Zum Advent gehören die Weihnachtsmärkte mit ihren Lichtern, Buden und Düften. Auf so einem Weihnachtsmarkt stehe ich und nippe an einem Becher Weihnachtspunsch. Neben mir steht eine Frau. Mit ihr komme ich ins Gespräch. Sie erfährt, dass ich Pfarrer bin und fragt mich: „Was hat das hier eigentlich mit dem christlichen Glauben zu tun?“

Zwischen Baumschmuck und Glaube – wo steckt Weihnachten?

Ich antworte: „Sie können hier Engel und Krippen kaufen.“
Die Frau schaut mich belustigt an und sagt: „Dann könnte das hier auch der Punsch-Markt sein.
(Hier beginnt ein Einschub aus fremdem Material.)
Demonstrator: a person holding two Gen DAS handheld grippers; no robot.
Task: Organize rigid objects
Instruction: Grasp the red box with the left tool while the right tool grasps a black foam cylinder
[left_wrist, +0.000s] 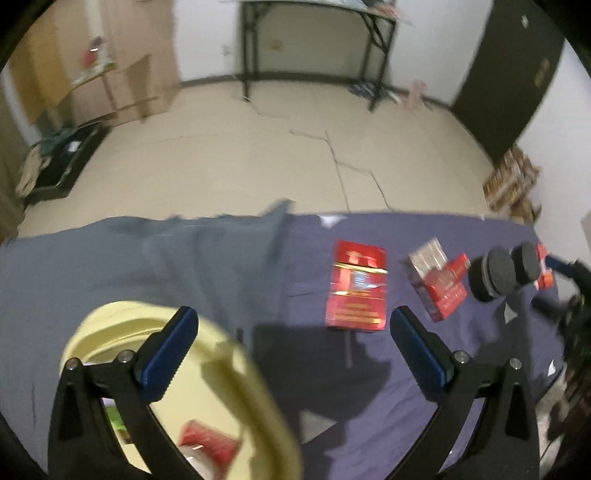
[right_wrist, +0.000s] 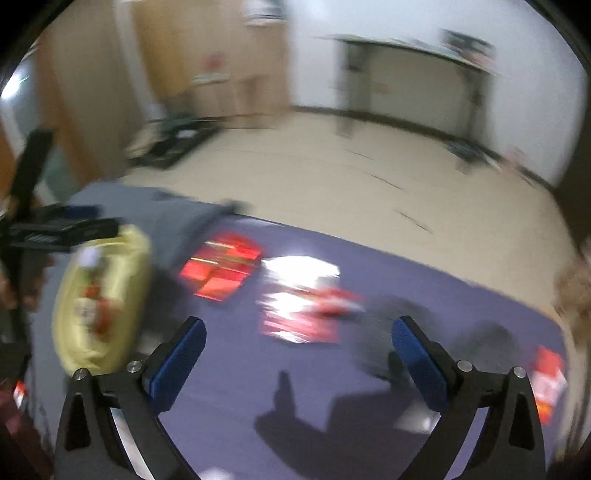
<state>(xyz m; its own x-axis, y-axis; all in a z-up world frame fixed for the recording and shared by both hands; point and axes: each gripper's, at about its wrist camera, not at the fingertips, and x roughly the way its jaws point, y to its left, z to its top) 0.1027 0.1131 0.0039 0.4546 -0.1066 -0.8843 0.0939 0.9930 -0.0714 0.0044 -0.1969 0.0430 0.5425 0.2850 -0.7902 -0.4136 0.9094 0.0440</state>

Also, Herr Pfarrer, geben Sie sich bitte etwas mehr Mühe mit mir.“
Ich merke: Sie meint ihre Frage ernst. Und antworte ihr: „Sie finden hier eine bunte Mischung aus Brauchtum und christliche Hoffnungen, Kommerz und Sehnsucht nach Liebe.“

Sehnsucht, Kommerz und verborgene Gefühle

Die Frau entgegnet: „Brauchtum und Kommerz - ja, das sehe ich hier: Aber Sehnsucht nach Liebe kann ich nicht erkennen.“
Ich entgegne: „Kein Wunder. Die tragen ja auch alle versteckt in ihrem Herzen. Aber ich sehe hier viele verletzliche und sehnsuchtsvolle Augen. Über diesem Markt liegt unsichtbar der Wunsch nach Frieden und Gemeinschaft. Und hinter den Weihnachtsgeschenken steckt die Sehnsucht nach Liebe.“

Was macht Weihnachten eigentlich christlich?

Die Frau sagt: „Okay, Weihnachten hat viel mit Sehnsucht nach Liebe zu tun. Aber was ist daran christlich? Die Liebe werden die Christen wohl nicht für sich exklusiv beanspruchen?“
Ich schüttele den Kopf: „Nein, Liebe ist etwas Universales. Aber der christliche Glaube gibt der Liebe schon etwas Besonderes. Die Liebe geht von Gott aus. Gott liebt – und zwar bedingungslos. Dafür hat der christliche Glaube Bilder gefunden: Zum Beispiel das Licht, das die Dunkelheit durchdringt. Und natürlich das Christkind in der Krippe. Gottessohn - zart und verletzlich, der Welt ausgeliefert. Geboren in einem Stall, abseits von allem Trubel.“

Gott mitten im Trubel – geht das überhaupt?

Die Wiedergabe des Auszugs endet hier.